The examples and discussion show that merging candidate areas of endemism into ‘consensus’ sets and displaying the overlapping sets with colour codes to indicate values of endemicity, provides a useful way to summarize the results of endemicity analyses that result in large numbers of candidate areas. The two consensus rules presented can be used depending on whether the main interest is in delimiting well-defined areas of endemism, or in identifying diffuse and gradually replacing biogeographical patterns.
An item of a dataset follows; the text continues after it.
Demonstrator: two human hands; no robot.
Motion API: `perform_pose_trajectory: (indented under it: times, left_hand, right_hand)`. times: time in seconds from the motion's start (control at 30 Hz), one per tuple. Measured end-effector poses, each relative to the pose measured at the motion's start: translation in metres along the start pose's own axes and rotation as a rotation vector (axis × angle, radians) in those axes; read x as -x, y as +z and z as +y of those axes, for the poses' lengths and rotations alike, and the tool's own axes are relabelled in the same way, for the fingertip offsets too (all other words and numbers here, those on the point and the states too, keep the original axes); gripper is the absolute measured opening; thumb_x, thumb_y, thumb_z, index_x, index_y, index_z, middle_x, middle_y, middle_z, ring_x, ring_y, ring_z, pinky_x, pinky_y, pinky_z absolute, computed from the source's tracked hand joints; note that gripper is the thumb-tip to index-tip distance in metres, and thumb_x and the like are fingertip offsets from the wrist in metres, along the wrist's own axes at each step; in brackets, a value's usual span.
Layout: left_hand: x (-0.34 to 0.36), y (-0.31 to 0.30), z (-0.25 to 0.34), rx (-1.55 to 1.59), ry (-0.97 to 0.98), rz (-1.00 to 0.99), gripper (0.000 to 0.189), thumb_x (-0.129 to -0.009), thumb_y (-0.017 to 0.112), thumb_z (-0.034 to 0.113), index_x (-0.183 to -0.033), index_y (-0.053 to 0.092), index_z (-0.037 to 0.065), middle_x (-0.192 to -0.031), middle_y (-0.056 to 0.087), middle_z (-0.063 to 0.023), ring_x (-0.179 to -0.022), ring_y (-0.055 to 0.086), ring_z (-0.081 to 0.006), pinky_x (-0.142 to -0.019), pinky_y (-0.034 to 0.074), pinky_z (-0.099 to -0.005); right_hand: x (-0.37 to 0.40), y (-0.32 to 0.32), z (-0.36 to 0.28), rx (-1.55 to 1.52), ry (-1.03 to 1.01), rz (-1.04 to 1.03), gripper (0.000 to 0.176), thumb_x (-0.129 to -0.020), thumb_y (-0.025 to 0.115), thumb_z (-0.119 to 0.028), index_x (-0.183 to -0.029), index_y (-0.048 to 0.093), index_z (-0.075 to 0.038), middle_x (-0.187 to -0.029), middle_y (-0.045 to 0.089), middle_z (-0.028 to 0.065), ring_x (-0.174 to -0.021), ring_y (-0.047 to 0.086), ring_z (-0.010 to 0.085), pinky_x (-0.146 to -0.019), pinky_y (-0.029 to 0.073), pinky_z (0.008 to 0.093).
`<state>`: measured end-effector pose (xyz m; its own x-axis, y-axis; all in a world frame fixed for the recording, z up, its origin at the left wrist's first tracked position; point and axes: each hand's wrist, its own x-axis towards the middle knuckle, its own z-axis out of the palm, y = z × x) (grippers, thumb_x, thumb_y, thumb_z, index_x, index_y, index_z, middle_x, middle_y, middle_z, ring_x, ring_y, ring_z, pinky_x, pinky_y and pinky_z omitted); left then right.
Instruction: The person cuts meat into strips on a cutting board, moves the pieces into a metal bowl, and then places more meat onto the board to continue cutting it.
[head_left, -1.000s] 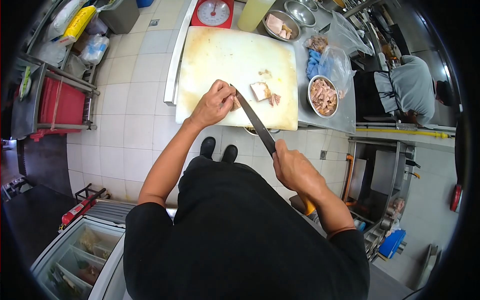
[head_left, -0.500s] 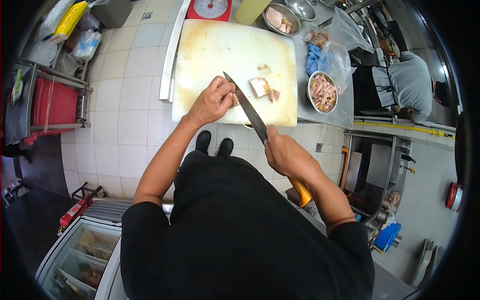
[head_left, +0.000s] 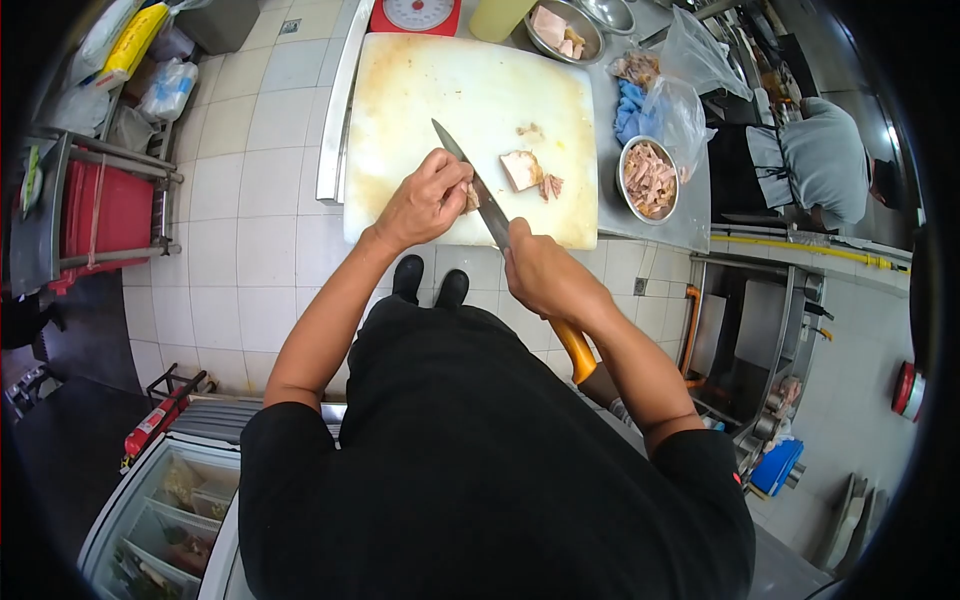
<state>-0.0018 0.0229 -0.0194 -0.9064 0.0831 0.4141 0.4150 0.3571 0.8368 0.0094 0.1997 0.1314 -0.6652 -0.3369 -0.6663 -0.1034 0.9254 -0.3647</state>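
Observation:
My right hand (head_left: 552,272) is closed round the knife (head_left: 478,185), whose blade points up and to the left across the cutting board (head_left: 430,90). On the board's lower part, my left hand (head_left: 424,200) has its fingers curled over a small piece of meat (head_left: 470,200), mostly hidden beneath them, right beside the blade. A block of meat (head_left: 521,170) lies right of the blade, with cut strips (head_left: 551,186) touching or close to its right side. Small scraps (head_left: 530,130) are above the block.
Right of the board stands a bowl of cut meat (head_left: 648,180), near a blue cloth (head_left: 632,112) and plastic bags. Another bowl (head_left: 565,32) holds larger chunks behind the board, beside a red scale (head_left: 416,16). A person (head_left: 822,160) bends over at the far right.
My right hand and the knife have moved up and to the left, so the blade reaches further past my left hand. My left hand stays nearly in place.

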Motion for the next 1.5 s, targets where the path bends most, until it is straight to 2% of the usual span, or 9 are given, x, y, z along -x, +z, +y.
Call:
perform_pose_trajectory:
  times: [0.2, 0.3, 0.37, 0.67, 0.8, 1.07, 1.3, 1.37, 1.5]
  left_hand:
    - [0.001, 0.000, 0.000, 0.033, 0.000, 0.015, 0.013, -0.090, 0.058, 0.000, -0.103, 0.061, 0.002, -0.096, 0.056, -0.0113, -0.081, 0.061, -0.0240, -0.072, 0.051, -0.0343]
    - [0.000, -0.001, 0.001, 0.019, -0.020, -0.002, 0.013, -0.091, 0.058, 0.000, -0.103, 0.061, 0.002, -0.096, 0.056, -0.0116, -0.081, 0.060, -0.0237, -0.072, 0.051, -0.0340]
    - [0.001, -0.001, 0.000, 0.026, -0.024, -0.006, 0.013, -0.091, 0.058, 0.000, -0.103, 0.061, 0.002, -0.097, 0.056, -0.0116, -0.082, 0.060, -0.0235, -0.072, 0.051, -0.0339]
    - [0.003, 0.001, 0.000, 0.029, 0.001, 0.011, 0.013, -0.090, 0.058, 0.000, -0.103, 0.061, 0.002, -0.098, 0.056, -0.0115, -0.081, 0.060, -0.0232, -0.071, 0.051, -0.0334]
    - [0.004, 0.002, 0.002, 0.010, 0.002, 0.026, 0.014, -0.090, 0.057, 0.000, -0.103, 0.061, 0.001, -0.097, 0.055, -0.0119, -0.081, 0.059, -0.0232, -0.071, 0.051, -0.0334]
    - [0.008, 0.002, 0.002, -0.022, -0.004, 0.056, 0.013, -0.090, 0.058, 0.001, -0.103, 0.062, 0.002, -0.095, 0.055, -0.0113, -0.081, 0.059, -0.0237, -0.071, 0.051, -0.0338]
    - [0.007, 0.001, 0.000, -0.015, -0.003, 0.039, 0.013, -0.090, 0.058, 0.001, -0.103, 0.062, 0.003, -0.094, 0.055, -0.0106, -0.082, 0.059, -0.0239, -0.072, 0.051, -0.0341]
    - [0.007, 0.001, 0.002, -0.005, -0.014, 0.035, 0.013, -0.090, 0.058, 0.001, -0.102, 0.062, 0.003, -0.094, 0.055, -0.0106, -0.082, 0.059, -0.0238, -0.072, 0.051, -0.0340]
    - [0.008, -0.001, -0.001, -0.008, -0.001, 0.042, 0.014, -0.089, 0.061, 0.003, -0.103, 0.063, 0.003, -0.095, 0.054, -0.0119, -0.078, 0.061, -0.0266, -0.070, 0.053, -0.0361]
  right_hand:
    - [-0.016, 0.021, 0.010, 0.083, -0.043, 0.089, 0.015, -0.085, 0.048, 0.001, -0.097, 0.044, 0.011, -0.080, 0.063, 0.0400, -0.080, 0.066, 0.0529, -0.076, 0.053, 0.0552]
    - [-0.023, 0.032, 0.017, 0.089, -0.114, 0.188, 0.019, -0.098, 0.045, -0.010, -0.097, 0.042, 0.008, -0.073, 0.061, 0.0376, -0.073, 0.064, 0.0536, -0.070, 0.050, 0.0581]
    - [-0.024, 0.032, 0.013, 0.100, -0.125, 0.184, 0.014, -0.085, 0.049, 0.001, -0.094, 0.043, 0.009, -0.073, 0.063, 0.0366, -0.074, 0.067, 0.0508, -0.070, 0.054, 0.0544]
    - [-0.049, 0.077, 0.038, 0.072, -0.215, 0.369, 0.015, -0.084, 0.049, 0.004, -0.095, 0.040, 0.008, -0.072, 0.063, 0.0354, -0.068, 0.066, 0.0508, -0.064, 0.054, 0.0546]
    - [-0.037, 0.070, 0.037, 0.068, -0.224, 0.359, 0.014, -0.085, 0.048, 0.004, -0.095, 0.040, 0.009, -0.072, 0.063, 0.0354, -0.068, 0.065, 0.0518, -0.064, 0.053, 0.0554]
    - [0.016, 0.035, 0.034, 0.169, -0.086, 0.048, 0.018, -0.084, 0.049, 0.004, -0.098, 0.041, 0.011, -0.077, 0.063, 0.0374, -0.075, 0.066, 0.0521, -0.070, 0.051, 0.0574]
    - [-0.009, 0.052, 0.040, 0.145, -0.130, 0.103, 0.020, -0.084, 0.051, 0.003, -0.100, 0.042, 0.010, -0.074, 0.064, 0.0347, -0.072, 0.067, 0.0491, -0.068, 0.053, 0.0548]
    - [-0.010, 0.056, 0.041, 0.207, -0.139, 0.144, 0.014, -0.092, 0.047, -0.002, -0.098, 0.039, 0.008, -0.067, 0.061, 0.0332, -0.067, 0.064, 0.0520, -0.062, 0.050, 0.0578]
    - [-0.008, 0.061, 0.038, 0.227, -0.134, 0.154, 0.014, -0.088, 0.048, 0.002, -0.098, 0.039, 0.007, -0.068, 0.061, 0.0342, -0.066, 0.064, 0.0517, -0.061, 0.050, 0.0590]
We appreciated the help of the handling editor, Mark Carine, in processing and improving the manuscript, as well as the comments of three anonymous referees. We also thank the financial support of the Consejo Nacional de Investigaciones Científicas y Técnicas (PIP 0019 to C.S., PIP 0687 to Mercedes Lizarralde with participation of P.G., PIP 0207 to L.Aa.), the Agencia Nacional de Promoción Científica y Tecnológica (PICT 1314 to P.G.), and a collaborative grant (Dimensions US-Biota-São Paulo ‘Assembly and evolution of the Amazon biota and its environment: an integrated approach’), supported by the US National Science Foundation, National Aeronautics and Space Administration, and the Fundação de Amparo à Pesquisa do Estado de São Paulo to Joel Cracraft and Lucía Lohman, with participation of C.S. and P.G.
Lone Aagesen obtained her PhD from the University of Copenhagen in 2002 and is now a researcher for CONICET at the Darwinion Botanical Institute, Buenos Aires. She is interested in plant systematics, phylogenetics and species distributions, with emphasis on range-restricted species endemic to the Southern Cone.
Claudia Szumik received her PhD from Universidad de Tucumán in 1997 and is now a researcher for CONICET. Her main research interests are in the systematics of Embioptera (a poorly known insect order), and methodological aspects of historical biogeography.
Pablo Goloboff received his PhD from Cornell University in 1994. He is now a researcher for CONICET. His research focuses on the methodology of cladistic analysis and historical biogeography. He is author or co-author of several computer programs for parsimony or biogeographical analysis (tnt, nona, piwe, vndm).